Trial by fire: are the crystals macromolecules?

Protein crystallization screens frequently yield salt crystals as well as protein crystals. A simple method for determining whether a crystal is composed of salt or macromolecules is suggested. A drop containing one or more crystals is transferred to a glass cover slip and the cover slip is then passed through the flame of a Bunsen burner. Macromolecule crystals are destroyed by this treatment, while salt crystals generally remain. The test can be performed after other commonly used tests such as crushing and staining.

Expression, purification, crystallization and preliminary X-ray studies of Vibrio cholerae pseudopilin EpsH.

EpsH is a minor pseudopilin protein of the Vibrio cholerae type II secretion system. A truncated form of EpsH with a C-terminal noncleavable His tag was constructed and expressed in Escherichia coli, purified and crystallized by sitting-drop vapor diffusion.
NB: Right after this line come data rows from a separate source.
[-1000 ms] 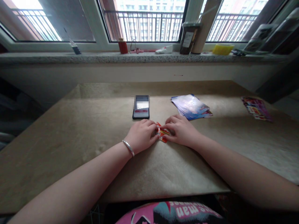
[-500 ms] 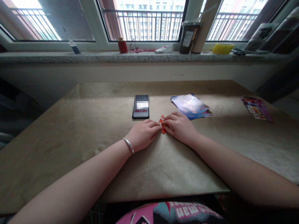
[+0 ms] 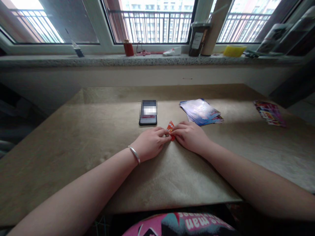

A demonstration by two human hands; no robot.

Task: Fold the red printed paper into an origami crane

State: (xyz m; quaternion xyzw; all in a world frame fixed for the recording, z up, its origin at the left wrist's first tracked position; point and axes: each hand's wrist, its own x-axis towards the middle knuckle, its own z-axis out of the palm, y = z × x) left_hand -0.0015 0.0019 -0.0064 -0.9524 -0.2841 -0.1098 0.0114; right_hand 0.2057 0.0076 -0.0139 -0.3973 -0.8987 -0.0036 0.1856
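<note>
Head view: small red folded paper (image 3: 170, 127) lies mid-tabletop (image 3: 73, 144), pinched between left hand (image 3: 150, 143) and right hand (image 3: 190, 136), both closed on it. Phone (image 3: 148, 113) sits just beyond; card stack (image 3: 201, 112) toward the far right edge.

Left hand (image 3: 150, 144) and right hand (image 3: 190, 136) meet mid-table (image 3: 73, 137), pinching a folded paper (image 3: 170, 126) between them. The phone (image 3: 148, 113) sits just behind it. The stack of leaflets (image 3: 200, 112) is behind-right, and a lone leaflet (image 3: 269, 113) lies far right. The windowsill (image 3: 73, 60) behind the table holds a cup (image 3: 128, 49) and, further right, a jar (image 3: 198, 39).
</note>
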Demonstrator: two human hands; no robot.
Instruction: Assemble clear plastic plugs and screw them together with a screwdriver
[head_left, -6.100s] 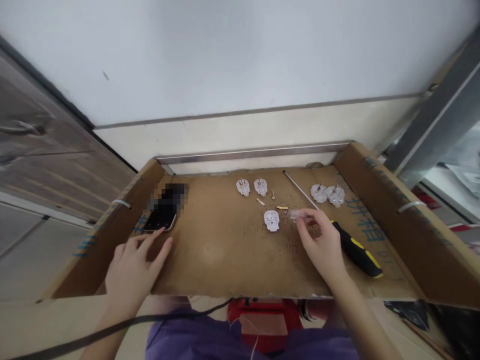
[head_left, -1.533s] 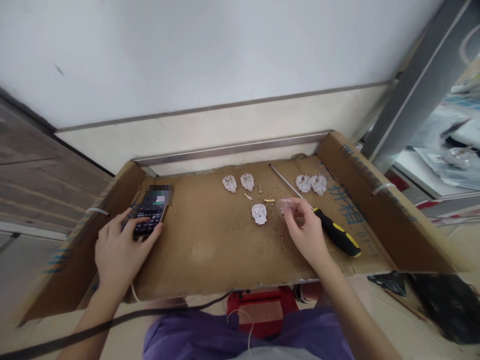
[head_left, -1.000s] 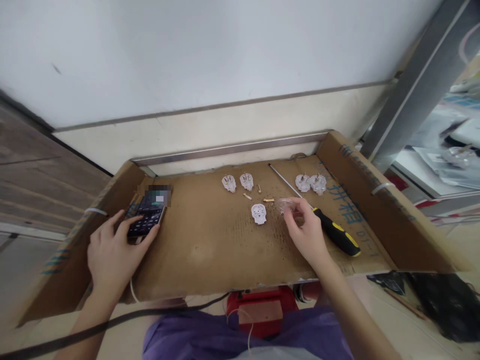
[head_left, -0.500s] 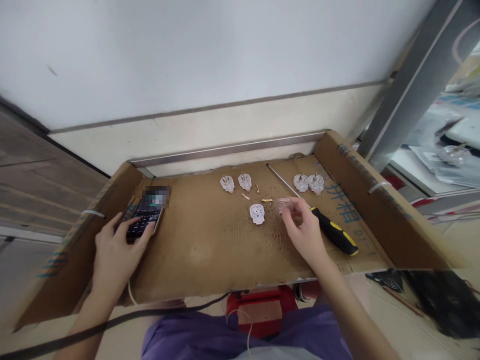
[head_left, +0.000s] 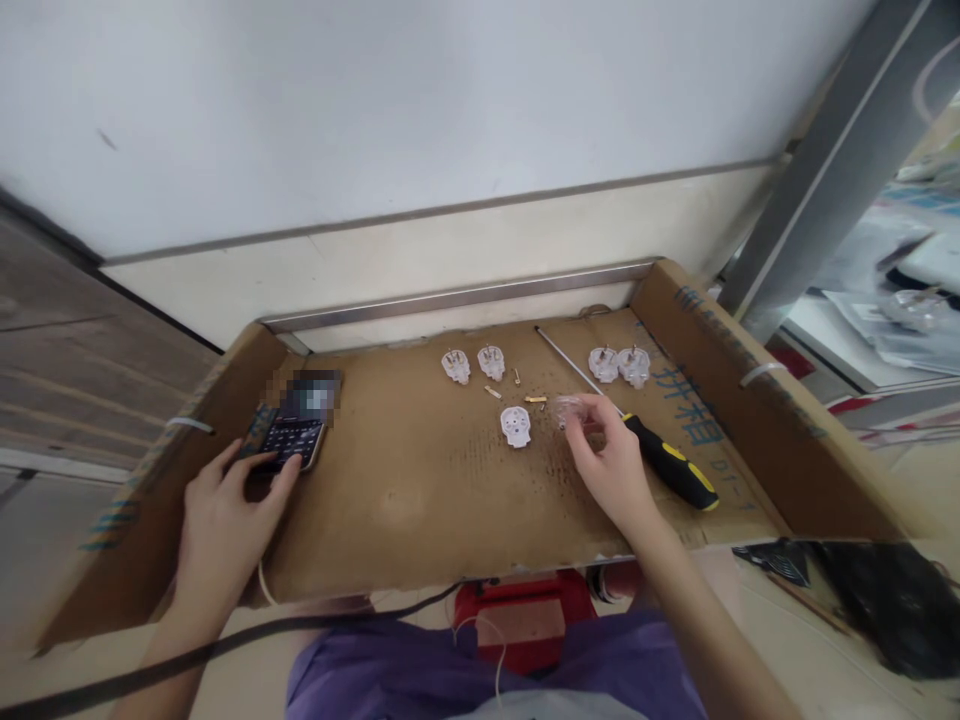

A complete data set was collected to 1.71 A resolution. The crystals belonged to space group P2(1)2(1)2(1), with unit-cell parameters a = 53.39, b = 71.11, c = 84.64 A. There were two protein molecules in the asymmetric unit, which gave a Matthews coefficient V(M) of 2.1 A(3) Da(-1), corresponding to 41.5% solvent content.

Overexpression, purification, crystallization and preliminary X-ray studies of Vibrio cholerae EpsG.

EpsG is the major pseudopilin protein of the Vibrio cholerae type II secretion system. An expression plasmid that encodes an N-terminally truncated form of EpsG with a C-terminal noncleavable His tag was constructed. Recombinant EpsG was expressed in Escherichia coli; the truncated protein was purified and crystallized by hanging-drop vapor diffusion against a reservoir containing 6 mM zinc sulfate, 60 mM MES pH 6.5, 15% PEG MME 550. The crystals diffracted X-rays to a resolution of 2.26 A and belonged to space group P2(1), with unit-cell parameters a = 88.61, b = 70.02, c = 131.54 A.